| TASK ITEM |
Return each line of the listing in which the word "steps" appears.

| INFORMATION SHOWN |
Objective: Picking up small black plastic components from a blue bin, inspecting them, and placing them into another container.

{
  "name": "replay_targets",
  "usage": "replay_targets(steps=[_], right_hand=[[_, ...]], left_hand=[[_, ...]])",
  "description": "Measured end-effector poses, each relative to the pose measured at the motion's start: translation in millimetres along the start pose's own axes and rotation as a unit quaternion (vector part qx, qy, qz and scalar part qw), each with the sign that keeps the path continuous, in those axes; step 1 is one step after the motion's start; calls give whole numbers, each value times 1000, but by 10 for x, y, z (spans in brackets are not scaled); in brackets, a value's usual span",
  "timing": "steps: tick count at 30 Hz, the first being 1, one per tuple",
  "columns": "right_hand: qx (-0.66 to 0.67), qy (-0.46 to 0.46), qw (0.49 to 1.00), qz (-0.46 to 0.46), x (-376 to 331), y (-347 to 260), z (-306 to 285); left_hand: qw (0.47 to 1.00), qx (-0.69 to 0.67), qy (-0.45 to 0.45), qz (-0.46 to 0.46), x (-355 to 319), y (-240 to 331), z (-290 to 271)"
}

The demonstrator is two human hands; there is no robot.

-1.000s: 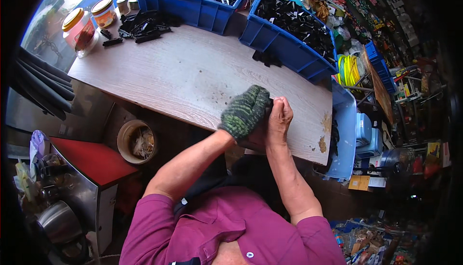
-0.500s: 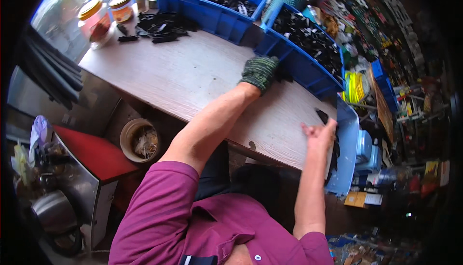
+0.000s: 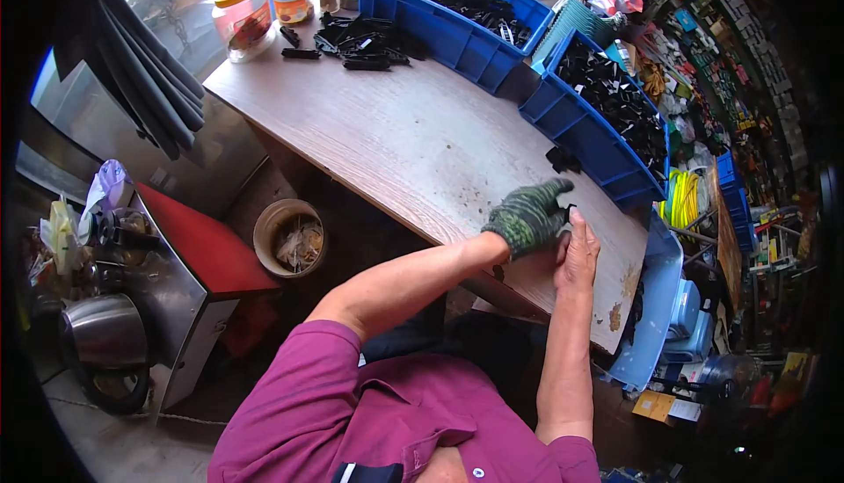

| ANSWER TO THE PROBLEM |
  "usage": "replay_targets(steps=[_], right_hand=[[_, ...]], left_hand=[[_, ...]])",
  "timing": "steps: tick count at 30 Hz, the first being 1, one per tuple",

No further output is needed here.